In fact, the statutory scheme contemplates that some applicants may have criminal records. It requires petitioners to state whether they have been convicted of a felony, and petitioners with criminal records must provide a complete set of fingerprints with their petition. NRS 41.270. If the petition is granted, a copy of the order and the fingerprints go to the Central Repository for Nevada Records. NRS 41.290(3). And in determining whether to grant a name-change petition, NRS 41.290(1) requires the court to “specifically take into consideration the applicant’s criminal record, if any[.]” These provisions would not exist if the Legislature intended to prohibit convicted felons from petitioning to change their names. Therefore, we hold that convicted felons may petition to change their name so long as they otherwise comply with the name-change statutes.
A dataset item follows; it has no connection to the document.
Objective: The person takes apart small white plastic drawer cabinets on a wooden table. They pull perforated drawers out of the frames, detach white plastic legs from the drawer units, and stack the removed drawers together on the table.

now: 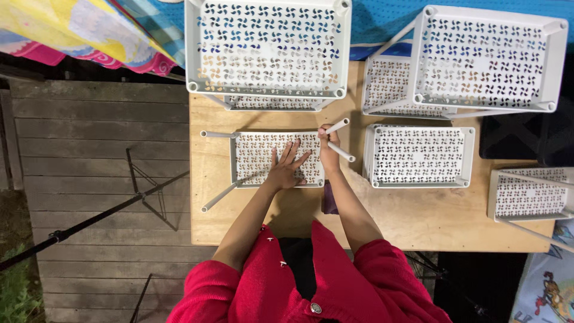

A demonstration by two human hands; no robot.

A change of name does not circumvent the record-sealing requirements

The district court found that a person convicted of a felony against a child cannot petition to change their name because a person with such a conviction would not be able to seal their records pursuant to NRS 179.245. It expressed concern that a felon changing his name would circumvent the waiting period for sealing their records. However, the name-change statutes contain provisions to obviate that concern.

Nothing in the name-change statutes automatically seals a petitioner’s criminal record. See NRS 41.270-.290. As noted, they include a logistical provision to certify the name change in the Central Repository

for Nevada Records of Criminal History. NRS 41.290(3).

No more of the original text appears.